--- SUPPLIED DATA ---
********

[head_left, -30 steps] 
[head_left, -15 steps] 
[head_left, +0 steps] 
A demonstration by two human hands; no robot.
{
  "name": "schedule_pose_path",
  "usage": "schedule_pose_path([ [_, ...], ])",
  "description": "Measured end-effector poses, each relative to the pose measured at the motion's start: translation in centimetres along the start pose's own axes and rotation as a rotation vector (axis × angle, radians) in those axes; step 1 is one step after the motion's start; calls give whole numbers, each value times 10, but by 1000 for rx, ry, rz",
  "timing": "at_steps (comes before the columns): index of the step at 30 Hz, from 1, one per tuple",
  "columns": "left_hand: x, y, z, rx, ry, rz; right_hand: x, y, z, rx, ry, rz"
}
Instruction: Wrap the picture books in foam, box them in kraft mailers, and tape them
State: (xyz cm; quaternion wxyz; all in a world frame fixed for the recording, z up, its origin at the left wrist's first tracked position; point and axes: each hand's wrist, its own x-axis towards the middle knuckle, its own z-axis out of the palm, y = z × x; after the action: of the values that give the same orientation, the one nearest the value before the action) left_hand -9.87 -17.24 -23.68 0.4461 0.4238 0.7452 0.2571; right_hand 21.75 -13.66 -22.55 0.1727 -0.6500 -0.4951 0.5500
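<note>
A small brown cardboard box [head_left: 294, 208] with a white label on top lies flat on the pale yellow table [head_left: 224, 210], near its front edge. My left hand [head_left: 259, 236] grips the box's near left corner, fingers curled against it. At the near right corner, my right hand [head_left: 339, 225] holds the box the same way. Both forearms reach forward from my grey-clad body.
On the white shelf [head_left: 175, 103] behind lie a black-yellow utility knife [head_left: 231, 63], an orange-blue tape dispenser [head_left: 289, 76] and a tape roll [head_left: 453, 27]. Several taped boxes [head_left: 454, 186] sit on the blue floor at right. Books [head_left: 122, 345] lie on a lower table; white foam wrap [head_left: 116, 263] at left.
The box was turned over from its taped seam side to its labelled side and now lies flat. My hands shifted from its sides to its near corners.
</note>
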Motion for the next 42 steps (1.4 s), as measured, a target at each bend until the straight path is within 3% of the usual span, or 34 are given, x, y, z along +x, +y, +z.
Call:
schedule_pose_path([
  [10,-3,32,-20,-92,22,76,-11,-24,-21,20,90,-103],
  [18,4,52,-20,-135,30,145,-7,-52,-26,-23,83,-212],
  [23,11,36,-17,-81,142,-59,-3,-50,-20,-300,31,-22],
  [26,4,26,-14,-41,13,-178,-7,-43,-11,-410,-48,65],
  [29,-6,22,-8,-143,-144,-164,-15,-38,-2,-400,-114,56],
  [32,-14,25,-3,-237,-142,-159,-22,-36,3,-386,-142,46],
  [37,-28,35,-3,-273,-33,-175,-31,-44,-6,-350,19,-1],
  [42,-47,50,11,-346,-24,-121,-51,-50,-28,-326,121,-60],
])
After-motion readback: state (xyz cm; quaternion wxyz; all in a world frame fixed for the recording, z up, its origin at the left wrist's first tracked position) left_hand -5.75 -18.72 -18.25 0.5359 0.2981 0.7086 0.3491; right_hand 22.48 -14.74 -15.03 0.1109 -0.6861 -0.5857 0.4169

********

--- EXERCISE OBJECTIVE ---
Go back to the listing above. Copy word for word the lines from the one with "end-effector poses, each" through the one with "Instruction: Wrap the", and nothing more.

--- RESULT FOR THIS TASK ---
  "description": "Measured end-effector poses, each relative to the pose measured at the motion's start: translation in centimetres along the start pose's own axes and rotation as a rotation vector (axis × angle, radians) in those axes; step 1 is one step after the motion's start; calls give whole numbers, each value times 10, but by 1000 for rx, ry, rz",
  "timing": "at_steps (comes before the columns): index of the step at 30 Hz, from 1, one per tuple",
  "columns": "left_hand: x, y, z, rx, ry, rz; right_hand: x, y, z, rx, ry, rz"
}
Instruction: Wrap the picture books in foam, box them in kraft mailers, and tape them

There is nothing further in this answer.